Chongqing’s municipal authorities have unveiled a targeted incentive package to accelerate the integration of artificial intelligence into manufacturing, offering cash awards for projects that build industrial data assets, trusted data spaces, vertical large models and intelligent agents. The city’s economic and information commission and finance bureau published a set of measures that include up to RMB5 million (roughly $700,000) for single projects and specific caps of RMB3 million ($420,000) for industrial datasets and trusted data spaces and RMB2 million ($280,000) for developing and promoting vertical models and intelligent agents.
The package bundles 20 measures across six areas, signalling a comprehensive municipal effort to seed an AI-for-manufacturing ecosystem. Local authorities will also reward firms whose projects are selected as Ministry of Industry and Information Technology (MIIT) AI exemplar cases (RMB500,000, about $70,000) and will offer RMB2 million for building innovation platforms and carriers. The measures are explicitly aimed at enterprises and third-party professional bodies that can generate high-quality industrial data and practical AI applications rather than generic consumer models.

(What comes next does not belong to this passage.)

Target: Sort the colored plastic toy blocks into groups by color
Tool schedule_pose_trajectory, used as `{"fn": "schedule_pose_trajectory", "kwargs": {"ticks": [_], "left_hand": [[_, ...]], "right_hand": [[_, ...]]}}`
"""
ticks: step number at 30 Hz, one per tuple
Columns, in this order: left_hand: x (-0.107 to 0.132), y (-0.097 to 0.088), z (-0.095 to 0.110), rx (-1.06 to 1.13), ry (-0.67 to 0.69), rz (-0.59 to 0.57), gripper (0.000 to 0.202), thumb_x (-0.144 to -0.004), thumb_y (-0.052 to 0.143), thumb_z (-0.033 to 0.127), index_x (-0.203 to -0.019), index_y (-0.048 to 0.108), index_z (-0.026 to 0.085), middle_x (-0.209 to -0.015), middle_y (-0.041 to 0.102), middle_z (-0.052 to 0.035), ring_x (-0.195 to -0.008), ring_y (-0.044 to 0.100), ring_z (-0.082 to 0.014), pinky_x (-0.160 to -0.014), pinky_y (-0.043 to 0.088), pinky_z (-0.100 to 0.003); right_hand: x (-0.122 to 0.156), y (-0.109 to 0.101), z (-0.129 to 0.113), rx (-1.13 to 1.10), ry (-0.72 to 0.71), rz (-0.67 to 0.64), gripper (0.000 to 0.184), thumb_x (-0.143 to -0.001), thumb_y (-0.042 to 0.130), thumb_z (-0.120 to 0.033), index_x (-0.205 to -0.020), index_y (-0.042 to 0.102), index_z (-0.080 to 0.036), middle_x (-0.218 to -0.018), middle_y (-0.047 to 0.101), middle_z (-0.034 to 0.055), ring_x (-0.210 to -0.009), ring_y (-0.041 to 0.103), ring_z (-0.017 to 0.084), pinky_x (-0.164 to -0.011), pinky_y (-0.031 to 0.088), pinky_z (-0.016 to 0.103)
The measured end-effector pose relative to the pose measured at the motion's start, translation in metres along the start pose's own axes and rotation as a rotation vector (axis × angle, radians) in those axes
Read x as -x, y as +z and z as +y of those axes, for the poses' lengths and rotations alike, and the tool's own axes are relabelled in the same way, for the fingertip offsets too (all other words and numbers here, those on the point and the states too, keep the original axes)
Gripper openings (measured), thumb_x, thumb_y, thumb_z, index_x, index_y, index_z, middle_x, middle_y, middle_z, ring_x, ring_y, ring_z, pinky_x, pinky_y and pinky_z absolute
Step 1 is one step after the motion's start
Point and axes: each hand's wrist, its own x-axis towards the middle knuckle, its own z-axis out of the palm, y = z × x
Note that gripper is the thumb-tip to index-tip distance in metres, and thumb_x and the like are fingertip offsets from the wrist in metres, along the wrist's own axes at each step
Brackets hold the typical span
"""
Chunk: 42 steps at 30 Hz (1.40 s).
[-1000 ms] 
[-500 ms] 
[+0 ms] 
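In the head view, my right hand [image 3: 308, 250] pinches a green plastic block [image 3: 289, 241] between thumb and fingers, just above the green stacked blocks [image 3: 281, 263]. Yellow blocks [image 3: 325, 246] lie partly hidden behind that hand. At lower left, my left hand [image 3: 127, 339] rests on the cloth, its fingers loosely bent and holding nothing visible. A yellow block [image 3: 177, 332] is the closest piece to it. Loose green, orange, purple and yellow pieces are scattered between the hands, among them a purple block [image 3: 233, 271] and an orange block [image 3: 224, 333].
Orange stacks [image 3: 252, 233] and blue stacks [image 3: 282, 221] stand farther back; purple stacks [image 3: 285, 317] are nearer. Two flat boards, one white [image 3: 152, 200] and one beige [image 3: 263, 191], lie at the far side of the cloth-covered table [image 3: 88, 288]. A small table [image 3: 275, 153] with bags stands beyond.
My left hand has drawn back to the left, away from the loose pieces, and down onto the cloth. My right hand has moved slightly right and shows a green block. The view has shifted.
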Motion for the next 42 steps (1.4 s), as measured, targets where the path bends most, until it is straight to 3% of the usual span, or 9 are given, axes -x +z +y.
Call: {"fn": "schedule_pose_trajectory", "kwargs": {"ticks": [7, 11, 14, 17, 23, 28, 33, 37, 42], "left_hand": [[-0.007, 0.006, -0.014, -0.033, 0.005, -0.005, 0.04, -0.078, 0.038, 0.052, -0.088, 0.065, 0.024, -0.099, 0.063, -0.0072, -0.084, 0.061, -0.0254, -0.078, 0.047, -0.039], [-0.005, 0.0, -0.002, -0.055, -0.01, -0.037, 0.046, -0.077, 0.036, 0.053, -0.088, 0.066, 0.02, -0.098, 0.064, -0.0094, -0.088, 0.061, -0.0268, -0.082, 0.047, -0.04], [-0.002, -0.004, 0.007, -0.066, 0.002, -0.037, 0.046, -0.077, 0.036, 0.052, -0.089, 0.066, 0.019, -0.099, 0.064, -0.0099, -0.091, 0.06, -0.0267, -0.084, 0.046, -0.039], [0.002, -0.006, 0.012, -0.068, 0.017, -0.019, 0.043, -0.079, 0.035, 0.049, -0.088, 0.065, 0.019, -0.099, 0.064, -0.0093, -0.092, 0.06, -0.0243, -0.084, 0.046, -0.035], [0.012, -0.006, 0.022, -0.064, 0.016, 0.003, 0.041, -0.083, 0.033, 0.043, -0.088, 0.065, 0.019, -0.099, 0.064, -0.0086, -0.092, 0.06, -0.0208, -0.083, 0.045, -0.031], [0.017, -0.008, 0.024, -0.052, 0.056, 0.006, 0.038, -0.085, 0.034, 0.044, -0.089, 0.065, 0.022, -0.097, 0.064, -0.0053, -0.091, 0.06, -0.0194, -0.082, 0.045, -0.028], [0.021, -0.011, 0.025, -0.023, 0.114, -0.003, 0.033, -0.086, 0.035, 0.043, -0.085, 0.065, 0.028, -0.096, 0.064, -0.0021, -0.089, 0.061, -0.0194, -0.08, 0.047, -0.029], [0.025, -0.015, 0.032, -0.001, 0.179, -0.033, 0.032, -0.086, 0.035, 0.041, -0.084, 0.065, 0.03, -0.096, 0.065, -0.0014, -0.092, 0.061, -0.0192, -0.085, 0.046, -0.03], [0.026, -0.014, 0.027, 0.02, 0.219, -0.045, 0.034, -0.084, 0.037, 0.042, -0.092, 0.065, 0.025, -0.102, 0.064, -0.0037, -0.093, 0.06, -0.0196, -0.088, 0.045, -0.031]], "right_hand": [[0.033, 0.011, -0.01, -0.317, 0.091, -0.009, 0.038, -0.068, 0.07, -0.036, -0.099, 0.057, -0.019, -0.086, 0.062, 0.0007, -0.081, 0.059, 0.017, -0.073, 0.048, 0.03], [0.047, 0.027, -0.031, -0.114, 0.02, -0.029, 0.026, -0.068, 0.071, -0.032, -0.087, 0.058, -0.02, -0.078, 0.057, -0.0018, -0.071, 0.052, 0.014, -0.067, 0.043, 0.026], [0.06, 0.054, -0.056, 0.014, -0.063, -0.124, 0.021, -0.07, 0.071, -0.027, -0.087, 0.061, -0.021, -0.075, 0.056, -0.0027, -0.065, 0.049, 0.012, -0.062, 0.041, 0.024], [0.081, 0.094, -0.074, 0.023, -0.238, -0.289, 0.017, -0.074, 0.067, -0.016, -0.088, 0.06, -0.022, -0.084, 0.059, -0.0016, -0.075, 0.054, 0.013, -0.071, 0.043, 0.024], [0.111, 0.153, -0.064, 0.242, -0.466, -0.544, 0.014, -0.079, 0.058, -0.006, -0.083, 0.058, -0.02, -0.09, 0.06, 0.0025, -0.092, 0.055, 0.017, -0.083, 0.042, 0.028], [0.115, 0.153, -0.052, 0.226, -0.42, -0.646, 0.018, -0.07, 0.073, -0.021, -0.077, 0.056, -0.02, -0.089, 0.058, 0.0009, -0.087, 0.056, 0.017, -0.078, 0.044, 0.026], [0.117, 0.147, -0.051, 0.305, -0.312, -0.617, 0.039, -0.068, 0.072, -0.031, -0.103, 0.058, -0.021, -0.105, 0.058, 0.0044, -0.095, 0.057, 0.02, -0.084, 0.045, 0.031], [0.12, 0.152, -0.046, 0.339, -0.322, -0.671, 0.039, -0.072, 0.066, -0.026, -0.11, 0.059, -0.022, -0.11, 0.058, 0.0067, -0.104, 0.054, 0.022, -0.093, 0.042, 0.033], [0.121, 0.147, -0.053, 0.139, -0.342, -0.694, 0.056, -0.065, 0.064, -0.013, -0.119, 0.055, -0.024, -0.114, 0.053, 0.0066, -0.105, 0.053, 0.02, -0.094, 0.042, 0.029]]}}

This municipal push mirrors a broader, nationwide pivot: Beijing has emphasised breakthroughs in compute chips, industrial models and application ecosystems as the next phase of China’s AI strategy. Chongqing’s incentives are pragmatic — focused on the costly but high-value building blocks of industrial AI (data, trustworthy data sharing frameworks, and domain-specific models) rather than general-purpose foundational models alone. For a city with heavy manufacturing, automotive supply chains and capital-intensive industry clusters, the policy is an attempt to translate central priorities into local competitive advantage.
For companies, the subsidies are sizeable but typically insufficient to fund large-scale pretraining of foundation models; they are, however, well matched to the economics of constructing curated industrial datasets, running domain-specific fine-tuning, building pilot intelligent agents and scaling demonstrators across factory floors. The design encourages collaboration between manufacturers, cloud and systems providers, and specialist data firms, and will likely spur third-party firms that offer data-labeling, secure data-sharing platforms and verticalized model development.
There are risks and trade-offs. Municipal subsidies can accelerate useful deployments, but they can also create distortions: overlap among cities chasing the same AI winners, capital flowing to subsidy-savvy firms over technically superior ones, and a patchwork of local standards for data sharing that could impede interoperability. Trusted industrial data spaces, if implemented well, can reduce data silos and enable safer model training, but they raise governance questions about ownership, cross-border transfer and industrial cybersecurity.
Ultimately Chongqing’s policy is notable less for the headline sums than for its focus. By prioritising industrial datasets, trusted data spaces and vertical models, the city is betting that applied AI — not only glitzy general-purpose models — will deliver productivity gains to manufacturing. If other industrial centres follow suit, China’s next wave of AI development may be defined by many smaller, domain-specific models and integrated on-prem/cloud intelligent agents tailored to factory needs rather than a single dominant foundation model.